Activity >> Pictures found in the material must be left out, and every line returned as written.

- Opening Delimiter -

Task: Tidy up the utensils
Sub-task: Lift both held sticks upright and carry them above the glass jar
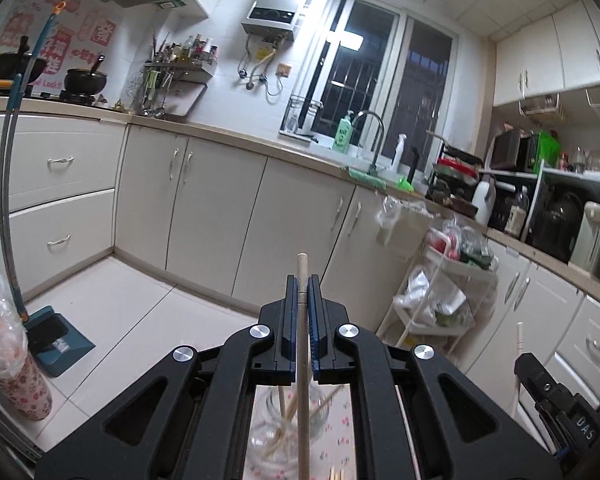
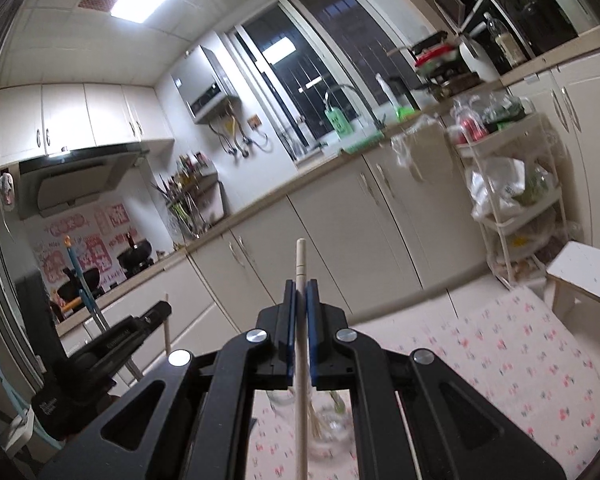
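Chopstick (image 1: 302,344) stands pinched upright in my left tool (image 1: 302,286), its low end over the jar (image 1: 286,428) right beneath. My right tool (image 2: 300,292) grips another stick (image 2: 301,344) likewise, jar (image 2: 328,416) just below, neither nearer.

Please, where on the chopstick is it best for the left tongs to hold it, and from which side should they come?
Near its thick upper end, as now: the left tongs clamp the chopstick from both flanks, just below its blunt tip. The stick stands roughly upright over the glass jar, so a sideways approach across the shaft leaves the thin end free to go down into it.
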`<state>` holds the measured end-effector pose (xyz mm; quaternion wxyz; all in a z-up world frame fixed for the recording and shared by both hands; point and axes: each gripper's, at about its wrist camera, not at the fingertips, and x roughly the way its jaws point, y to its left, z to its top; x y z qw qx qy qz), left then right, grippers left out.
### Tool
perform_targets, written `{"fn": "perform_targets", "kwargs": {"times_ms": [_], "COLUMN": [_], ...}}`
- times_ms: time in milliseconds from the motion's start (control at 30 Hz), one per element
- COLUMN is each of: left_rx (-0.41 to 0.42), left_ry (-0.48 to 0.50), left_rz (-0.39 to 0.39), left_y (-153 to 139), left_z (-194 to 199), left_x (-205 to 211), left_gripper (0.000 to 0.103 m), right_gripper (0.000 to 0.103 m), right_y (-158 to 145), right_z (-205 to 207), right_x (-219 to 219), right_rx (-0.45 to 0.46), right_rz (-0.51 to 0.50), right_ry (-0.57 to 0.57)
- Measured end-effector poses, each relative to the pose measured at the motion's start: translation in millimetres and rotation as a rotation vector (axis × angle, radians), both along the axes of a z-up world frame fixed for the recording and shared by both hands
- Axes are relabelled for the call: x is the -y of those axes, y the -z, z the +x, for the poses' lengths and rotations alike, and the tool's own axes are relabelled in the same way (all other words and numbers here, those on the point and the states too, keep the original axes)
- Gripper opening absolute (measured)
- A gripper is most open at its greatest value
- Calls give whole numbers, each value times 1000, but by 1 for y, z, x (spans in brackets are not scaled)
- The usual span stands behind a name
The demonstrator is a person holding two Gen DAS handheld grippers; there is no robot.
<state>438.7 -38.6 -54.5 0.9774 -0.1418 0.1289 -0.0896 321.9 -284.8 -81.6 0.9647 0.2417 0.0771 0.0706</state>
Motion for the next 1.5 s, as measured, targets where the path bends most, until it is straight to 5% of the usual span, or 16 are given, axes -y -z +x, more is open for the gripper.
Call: {"fn": "perform_targets", "kwargs": {"times_ms": [900, 1500], "left_rx": [118, 134], "left_ry": [-115, -139], "left_rz": [-179, -161], "left_y": [17, 64], "left_z": [95, 115], "left_x": [-4, -1], "left_gripper": [5, 5], "right_gripper": [6, 6], "right_y": [-7, 34], "right_z": [101, 155], "right_x": [-35, -57], "right_rx": [181, 154], "right_rz": [44, -9], "right_ry": [14, -16]}}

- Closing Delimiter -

Answer area >>
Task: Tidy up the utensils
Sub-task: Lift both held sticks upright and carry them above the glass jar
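Chopstick (image 1: 302,344) stands pinched upright in my left tool (image 1: 302,286), its low end over the jar (image 1: 286,428) right beneath. My right tool (image 2: 300,292) grips another stick (image 2: 301,344) likewise, jar (image 2: 328,416) just below, neither nearer.

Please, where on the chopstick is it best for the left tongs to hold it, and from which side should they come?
Near its thick upper end, as now: the left tongs clamp the chopstick from both flanks, just below its blunt tip. The stick stands roughly upright over the glass jar, so a sideways approach across the shaft leaves the thin end free to go down into it.
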`<state>` holds the measured end-effector pose (xyz mm; quaternion wxyz; all in a z-up world frame fixed for the recording and shared by both hands; point and axes: each gripper's, at about its wrist camera, not at the fingertips, and x roughly the way its jaws point, y to its left, z to its top; x y z qw qx qy qz), left then right, grippers left out.
### Tool
perform_targets, written `{"fn": "perform_targets", "kwargs": {"times_ms": [_], "COLUMN": [_], ...}}`
- times_ms: time in milliseconds from the motion's start (control at 30 Hz), one per element
- COLUMN is each of: left_rx (-0.41 to 0.42), left_ry (-0.48 to 0.50), left_rz (-0.39 to 0.39), left_y (-153 to 139), left_z (-194 to 199), left_x (-205 to 211), left_gripper (0.000 to 0.103 m), right_gripper (0.000 to 0.103 m), right_y (-158 to 145), right_z (-205 to 207), right_x (-219 to 219), right_rx (-0.45 to 0.46), right_rz (-0.51 to 0.50), right_ry (-0.57 to 0.57)
- Measured end-effector poses, each relative to the pose measured at the motion's start: translation in millimetres and rotation as a rotation vector (axis × angle, radians), both along the axes of a z-up world frame fixed for the recording and shared by both hands
- Axes are relabelled for the call: x is the -y of those axes, y the -z, z the +x, for the poses' lengths and rotations alike, and the tool's own axes are relabelled in the same way (all other words and numbers here, those on the point and the states too, keep the original axes)
- Gripper opening absolute (measured)
- A gripper is most open at its greatest value
- Calls give whole numbers, each value times 1000, but by 1 for y, z, x (spans in brackets are not scaled)
- The usual span stands behind a name
The demonstrator is a person holding two Gen DAS handheld grippers; there is no robot.
<state>438.7 -38.6 -54.5 0.9774 -0.1418 0.1289 -0.0896 321.9 -284.8 -81.6 0.9647 0.2417 0.0771 0.0706</state>
Motion for the next 1.5 s, as measured, targets where the path bends most, until it is straight to 5% of the usual span, or 16 are given, axes -y -z +x, more is open for the gripper.
Call: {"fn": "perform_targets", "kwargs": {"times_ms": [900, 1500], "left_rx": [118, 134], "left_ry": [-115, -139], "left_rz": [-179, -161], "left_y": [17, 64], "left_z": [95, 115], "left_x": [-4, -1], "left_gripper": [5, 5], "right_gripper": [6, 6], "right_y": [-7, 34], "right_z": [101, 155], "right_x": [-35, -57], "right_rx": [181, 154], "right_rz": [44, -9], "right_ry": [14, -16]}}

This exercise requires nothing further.